TASK GOAL →
Return the full listing unchanged, excluding any images it contains.

DATASET SECTION →
------------------------------------

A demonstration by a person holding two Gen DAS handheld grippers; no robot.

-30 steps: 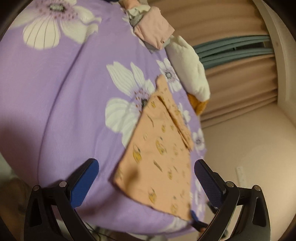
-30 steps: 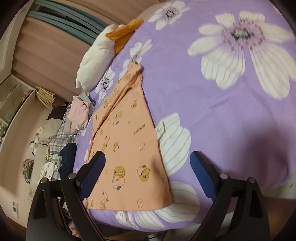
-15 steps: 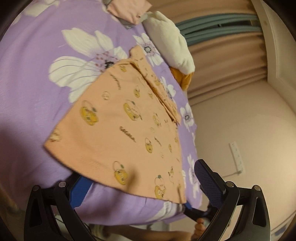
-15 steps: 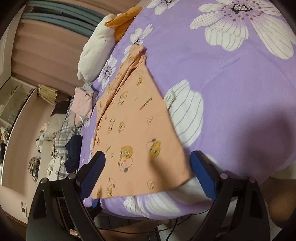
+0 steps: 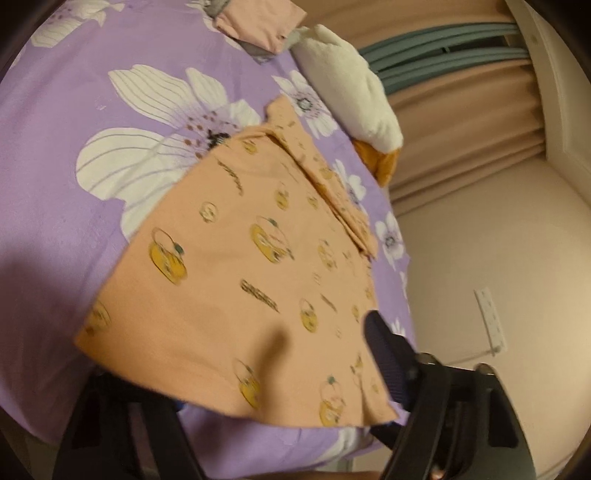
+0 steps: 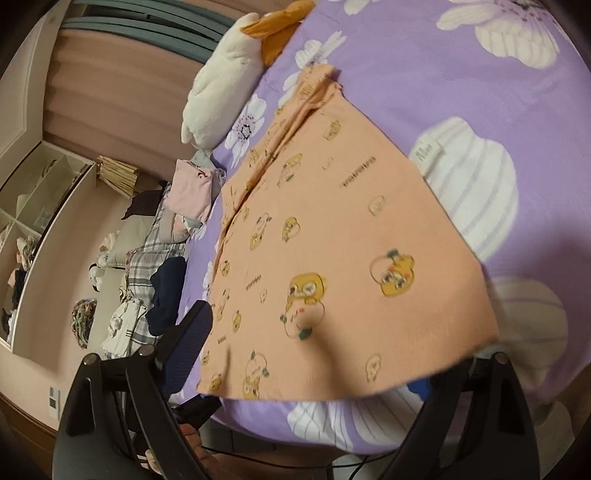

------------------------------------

EXERCISE OUTPUT →
A demonstration by a person holding two Gen DAS handheld grippers; no robot.

-30 steps: 
-30 steps: 
-15 steps: 
-15 steps: 
+0 steps: 
+0 steps: 

Nothing else remains for the exercise.